__WORK INSTRUCTION__:
Transcribe the lines from the start of the data below through the line with "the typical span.", word for word and nothing more.

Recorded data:

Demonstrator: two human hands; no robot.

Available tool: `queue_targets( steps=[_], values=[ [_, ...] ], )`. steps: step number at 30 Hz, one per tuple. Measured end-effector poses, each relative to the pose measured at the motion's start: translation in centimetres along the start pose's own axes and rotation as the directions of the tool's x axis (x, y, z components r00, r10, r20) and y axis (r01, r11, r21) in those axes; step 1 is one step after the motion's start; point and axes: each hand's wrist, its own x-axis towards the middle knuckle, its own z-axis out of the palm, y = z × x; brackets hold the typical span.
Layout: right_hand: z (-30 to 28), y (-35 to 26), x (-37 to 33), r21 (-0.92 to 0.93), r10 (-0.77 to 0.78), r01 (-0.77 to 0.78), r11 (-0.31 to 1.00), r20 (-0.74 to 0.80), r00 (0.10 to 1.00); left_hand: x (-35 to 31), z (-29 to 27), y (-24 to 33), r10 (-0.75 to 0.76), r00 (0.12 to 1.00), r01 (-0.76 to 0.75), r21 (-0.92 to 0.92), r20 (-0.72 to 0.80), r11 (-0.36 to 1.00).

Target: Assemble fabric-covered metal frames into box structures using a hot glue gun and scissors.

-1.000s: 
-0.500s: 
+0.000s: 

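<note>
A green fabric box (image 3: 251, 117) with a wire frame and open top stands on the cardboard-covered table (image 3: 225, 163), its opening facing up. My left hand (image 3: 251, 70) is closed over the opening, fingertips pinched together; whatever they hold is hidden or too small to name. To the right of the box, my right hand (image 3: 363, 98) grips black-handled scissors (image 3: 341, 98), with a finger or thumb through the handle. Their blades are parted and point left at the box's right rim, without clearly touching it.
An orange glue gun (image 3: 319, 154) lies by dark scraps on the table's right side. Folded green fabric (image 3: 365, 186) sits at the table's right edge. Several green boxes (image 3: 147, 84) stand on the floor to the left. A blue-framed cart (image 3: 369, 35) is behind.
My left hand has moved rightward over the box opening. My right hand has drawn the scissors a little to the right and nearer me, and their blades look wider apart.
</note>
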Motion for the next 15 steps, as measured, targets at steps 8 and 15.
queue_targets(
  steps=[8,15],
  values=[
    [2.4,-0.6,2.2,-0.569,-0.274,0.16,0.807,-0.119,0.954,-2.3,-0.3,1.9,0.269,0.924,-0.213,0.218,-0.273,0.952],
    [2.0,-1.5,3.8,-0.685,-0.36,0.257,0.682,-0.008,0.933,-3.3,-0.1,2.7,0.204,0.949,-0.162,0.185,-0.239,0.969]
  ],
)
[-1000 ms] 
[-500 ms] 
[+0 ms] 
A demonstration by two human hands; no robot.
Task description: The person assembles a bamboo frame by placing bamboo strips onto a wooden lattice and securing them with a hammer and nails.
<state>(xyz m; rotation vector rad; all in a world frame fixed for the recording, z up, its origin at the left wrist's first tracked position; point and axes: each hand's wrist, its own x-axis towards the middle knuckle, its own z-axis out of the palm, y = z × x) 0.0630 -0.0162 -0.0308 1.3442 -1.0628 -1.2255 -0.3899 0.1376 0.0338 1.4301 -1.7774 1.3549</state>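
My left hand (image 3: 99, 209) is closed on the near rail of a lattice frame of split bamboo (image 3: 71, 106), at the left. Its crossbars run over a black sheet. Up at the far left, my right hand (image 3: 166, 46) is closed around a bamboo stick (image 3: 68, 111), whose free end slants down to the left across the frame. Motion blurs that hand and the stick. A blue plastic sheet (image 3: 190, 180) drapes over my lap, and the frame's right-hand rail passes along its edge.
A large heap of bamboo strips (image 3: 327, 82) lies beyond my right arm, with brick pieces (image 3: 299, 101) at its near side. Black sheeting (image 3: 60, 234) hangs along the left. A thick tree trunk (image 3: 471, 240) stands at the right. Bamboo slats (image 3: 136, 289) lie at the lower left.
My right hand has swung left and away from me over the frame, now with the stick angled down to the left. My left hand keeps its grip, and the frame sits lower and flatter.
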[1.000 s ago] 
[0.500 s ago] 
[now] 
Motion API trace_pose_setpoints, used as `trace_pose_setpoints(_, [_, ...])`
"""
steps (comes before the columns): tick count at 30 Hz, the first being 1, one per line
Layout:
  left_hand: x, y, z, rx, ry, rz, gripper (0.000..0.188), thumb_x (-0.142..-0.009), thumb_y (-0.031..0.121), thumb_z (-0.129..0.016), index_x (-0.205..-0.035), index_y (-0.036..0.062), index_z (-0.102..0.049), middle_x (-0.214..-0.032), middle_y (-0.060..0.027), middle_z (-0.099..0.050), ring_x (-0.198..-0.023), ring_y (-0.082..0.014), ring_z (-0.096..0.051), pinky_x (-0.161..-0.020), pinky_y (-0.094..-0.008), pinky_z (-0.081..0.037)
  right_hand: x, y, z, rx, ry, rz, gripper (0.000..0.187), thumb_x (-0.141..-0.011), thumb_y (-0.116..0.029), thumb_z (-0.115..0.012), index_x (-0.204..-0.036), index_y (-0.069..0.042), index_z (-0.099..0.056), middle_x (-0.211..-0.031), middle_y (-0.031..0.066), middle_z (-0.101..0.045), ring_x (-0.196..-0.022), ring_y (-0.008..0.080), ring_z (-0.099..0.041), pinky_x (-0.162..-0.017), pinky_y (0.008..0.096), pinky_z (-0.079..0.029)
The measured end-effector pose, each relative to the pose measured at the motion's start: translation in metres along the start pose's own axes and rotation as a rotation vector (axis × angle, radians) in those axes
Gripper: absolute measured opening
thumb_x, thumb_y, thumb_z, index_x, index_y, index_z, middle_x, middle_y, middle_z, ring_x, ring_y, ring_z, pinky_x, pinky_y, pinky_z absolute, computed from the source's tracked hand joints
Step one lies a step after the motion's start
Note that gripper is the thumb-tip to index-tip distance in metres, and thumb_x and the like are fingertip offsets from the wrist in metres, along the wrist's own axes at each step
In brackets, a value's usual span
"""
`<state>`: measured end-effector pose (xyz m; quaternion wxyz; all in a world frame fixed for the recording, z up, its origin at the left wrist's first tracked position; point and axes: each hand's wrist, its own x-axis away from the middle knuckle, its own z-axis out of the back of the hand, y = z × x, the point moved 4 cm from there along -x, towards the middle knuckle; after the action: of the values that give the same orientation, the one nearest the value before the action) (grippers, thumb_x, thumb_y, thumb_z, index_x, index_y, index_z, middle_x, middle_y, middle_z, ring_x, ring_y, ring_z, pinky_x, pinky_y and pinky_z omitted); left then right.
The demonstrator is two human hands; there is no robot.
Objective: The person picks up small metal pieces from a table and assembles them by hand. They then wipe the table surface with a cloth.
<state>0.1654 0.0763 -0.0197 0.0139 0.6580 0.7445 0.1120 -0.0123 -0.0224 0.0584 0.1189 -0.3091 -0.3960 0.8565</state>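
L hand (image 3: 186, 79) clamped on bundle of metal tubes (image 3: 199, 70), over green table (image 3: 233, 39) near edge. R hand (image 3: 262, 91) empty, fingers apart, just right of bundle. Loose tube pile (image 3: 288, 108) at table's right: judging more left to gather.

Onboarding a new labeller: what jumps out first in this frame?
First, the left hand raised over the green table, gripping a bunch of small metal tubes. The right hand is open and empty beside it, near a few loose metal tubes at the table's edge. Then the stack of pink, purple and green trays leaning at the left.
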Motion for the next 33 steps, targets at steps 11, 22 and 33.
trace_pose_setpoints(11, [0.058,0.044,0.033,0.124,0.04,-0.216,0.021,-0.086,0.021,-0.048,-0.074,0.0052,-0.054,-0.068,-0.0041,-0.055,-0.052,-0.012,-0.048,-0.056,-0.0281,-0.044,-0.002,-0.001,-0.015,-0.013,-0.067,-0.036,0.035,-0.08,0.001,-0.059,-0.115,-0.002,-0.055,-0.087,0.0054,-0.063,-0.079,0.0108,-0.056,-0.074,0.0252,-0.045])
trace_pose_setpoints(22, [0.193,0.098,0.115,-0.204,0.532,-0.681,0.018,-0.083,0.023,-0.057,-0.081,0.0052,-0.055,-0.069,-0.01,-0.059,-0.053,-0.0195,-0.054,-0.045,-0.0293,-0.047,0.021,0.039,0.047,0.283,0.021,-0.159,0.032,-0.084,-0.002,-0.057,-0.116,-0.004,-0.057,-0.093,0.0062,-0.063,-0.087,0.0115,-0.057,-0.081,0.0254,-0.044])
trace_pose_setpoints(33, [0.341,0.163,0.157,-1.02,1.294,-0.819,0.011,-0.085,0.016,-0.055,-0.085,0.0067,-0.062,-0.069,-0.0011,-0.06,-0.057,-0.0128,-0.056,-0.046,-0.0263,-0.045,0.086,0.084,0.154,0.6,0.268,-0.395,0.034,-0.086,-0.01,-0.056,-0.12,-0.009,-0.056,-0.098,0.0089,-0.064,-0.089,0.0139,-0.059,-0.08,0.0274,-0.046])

__EXERCISE RESULT__:
Demonstrator: two human hands; no robot.

Available tool: `queue_targets( steps=[_], values=[ [_, ...] ], )`. steps: step number at 30 Hz, one per tuple. Measured end-effector poses, each relative to the pose measured at the motion's start: translation in centimetres along the start pose's own axes and rotation as the directions of the tool's x axis (x, y, z components r00, r10, r20) and y axis (r01, r11, r21) in those axes; step 1 is one step after the motion's start; point and axes: each hand's wrist, its own x-axis towards the middle knuckle, its own z-axis out of the palm, y = z × x; brackets hold the typical span.

This concludes the response to the exercise.